» REQUIREMENT
The full listing needs to be output exactly.
──────────────────────────────
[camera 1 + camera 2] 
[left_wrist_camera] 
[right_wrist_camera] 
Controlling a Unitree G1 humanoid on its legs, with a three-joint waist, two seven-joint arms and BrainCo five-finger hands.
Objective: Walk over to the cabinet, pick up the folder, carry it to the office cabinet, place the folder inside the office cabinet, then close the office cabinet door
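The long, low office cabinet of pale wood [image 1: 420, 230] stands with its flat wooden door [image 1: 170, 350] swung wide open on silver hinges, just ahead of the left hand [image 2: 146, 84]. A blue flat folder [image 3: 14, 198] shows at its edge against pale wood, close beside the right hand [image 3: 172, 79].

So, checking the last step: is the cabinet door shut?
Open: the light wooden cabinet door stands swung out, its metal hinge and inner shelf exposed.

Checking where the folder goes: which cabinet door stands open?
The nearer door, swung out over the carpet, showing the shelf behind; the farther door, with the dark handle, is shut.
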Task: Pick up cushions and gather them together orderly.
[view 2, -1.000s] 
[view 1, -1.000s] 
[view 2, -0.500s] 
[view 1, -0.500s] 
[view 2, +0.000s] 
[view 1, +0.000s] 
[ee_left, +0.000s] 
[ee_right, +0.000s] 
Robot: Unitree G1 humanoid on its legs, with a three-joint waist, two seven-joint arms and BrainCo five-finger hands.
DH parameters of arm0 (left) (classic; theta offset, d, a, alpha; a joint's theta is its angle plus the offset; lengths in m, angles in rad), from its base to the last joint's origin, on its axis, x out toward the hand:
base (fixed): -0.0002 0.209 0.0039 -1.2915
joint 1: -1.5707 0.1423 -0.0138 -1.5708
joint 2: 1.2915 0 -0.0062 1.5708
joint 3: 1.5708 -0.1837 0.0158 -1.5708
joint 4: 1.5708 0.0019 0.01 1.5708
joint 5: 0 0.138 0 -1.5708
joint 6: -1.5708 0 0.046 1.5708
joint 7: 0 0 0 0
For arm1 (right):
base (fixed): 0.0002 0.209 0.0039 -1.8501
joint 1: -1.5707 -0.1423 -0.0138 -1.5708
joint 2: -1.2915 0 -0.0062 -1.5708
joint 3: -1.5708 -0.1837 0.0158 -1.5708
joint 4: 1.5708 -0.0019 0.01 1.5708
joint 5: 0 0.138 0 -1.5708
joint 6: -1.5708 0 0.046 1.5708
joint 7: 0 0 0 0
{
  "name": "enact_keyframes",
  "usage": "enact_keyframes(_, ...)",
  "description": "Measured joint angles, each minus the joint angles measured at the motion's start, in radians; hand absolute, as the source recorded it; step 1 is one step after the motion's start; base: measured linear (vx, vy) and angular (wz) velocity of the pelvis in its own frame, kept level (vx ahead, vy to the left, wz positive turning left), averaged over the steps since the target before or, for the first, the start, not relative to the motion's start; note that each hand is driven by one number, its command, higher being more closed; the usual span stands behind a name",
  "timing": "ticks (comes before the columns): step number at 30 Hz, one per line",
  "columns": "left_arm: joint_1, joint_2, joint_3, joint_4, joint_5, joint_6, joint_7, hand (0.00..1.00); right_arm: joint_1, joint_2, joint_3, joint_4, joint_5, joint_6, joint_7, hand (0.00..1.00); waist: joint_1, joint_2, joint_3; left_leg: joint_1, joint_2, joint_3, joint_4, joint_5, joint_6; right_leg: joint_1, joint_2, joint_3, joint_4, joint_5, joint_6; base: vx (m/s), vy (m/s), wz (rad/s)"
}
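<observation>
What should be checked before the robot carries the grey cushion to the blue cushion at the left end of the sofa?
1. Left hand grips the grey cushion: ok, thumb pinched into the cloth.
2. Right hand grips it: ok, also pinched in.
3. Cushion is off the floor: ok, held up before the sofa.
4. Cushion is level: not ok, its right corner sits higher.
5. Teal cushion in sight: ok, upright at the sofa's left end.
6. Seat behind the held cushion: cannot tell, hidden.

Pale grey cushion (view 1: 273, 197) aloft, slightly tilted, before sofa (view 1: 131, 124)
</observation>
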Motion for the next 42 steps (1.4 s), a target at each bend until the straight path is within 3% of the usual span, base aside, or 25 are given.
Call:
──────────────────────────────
» ANSWER SECTION
[camera 1 + camera 2] 
[left_wrist_camera] 
[right_wrist_camera] 
Controlling a Unitree G1 humanoid on its legs, with a three-joint waist, two seven-joint arms and BrainCo five-finger hands.
Objective: Walk over to the cabinet, pick up the folder, carry it to the office cabinet, place the folder inside the office cabinet, then close the office cabinet door
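The long, low office cabinet of pale wood [image 1: 420, 230] stands with its flat wooden door [image 1: 170, 350] swung wide open on silver hinges, just ahead of the left hand [image 2: 146, 84]. A blue flat folder [image 3: 14, 198] shows at its edge against pale wood, close beside the right hand [image 3: 172, 79].

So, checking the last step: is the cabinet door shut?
Open: the light wooden cabinet door stands swung out, its metal hinge and inner shelf exposed.

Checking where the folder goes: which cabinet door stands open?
The nearer door, swung out over the carpet, showing the shelf behind; the farther door, with the dark handle, is shut.
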Task: Pick up cushions and gather them together orderly.
[view 2, -1.000s] 
[view 1, -1.000s] 
[view 2, -0.500s] 
[view 1, -0.500s] 
[view 2, +0.000s] 
[view 1, +0.000s] 
[ee_left, +0.000s] 
[ee_right, +0.000s] 
Robot: Unitree G1 humanoid on its legs, with a three-joint waist, two seven-joint arms and BrainCo five-finger hands.
DH parameters of arm0 (left) (classic; theta offset, d, a, alpha; a joint's theta is its angle plus the offset; lengths in m, angles in rad), from its base to the last joint's origin, on its axis, x out toward the hand:
base (fixed): -0.0002 0.209 0.0039 -1.2915
joint 1: -1.5707 0.1423 -0.0138 -1.5708
joint 2: 1.2915 0 -0.0062 1.5708
joint 3: 1.5708 -0.1837 0.0158 -1.5708
joint 4: 1.5708 0.0019 0.01 1.5708
joint 5: 0 0.138 0 -1.5708
joint 6: -1.5708 0 0.046 1.5708
joint 7: 0 0 0 0
For arm1 (right):
base (fixed): 0.0002 0.209 0.0039 -1.8501
joint 1: -1.5707 -0.1423 -0.0138 -1.5708
joint 2: -1.2915 0 -0.0062 -1.5708
joint 3: -1.5708 -0.1837 0.0158 -1.5708
joint 4: 1.5708 -0.0019 0.01 1.5708
joint 5: 0 0.138 0 -1.5708
joint 6: -1.5708 0 0.046 1.5708
joint 7: 0 0 0 0
{
  "name": "enact_keyframes",
  "usage": "enact_keyframes(_, ...)",
  "description": "Measured joint angles, each minus the joint angles measured at the motion's start, in radians; hand absolute, as the source recorded it; step 1 is one step after the motion's start; base: measured linear (vx, vy) and angular (wz) velocity of the pelvis in its own frame, kept level (vx ahead, vy to the left, wz positive turning left), averaged over the steps since the target before or, for the first, the start, not relative to the motion's start; note that each hand is driven by one number, its command, higher being more closed; the usual span stands behind a name",
  "timing": "ticks (comes before the columns): step number at 30 Hz, one per line",
  "columns": "left_arm: joint_1, joint_2, joint_3, joint_4, joint_5, joint_6, joint_7, hand (0.00..1.00); right_arm: joint_1, joint_2, joint_3, joint_4, joint_5, joint_6, joint_7, hand (0.00..1.00); waist: joint_1, joint_2, joint_3; left_leg: joint_1, joint_2, joint_3, joint_4, joint_5, joint_6; right_leg: joint_1, joint_2, joint_3, joint_4, joint_5, joint_6; base: vx (m/s), vy (m/s), wz (rad/s)"
}
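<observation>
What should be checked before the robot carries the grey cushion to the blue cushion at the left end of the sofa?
1. Left hand grips the grey cushion: ok, thumb pinched into the cloth.
2. Right hand grips it: ok, also pinched in.
3. Cushion is off the floor: ok, held up before the sofa.
4. Cushion is level: not ok, its right corner sits higher.
5. Teal cushion in sight: ok, upright at the sofa's left end.
6. Seat behind the held cushion: cannot tell, hidden.

Pale grey cushion (view 1: 273, 197) aloft, slightly tilted, before sofa (view 1: 131, 124)
</observation>
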Motion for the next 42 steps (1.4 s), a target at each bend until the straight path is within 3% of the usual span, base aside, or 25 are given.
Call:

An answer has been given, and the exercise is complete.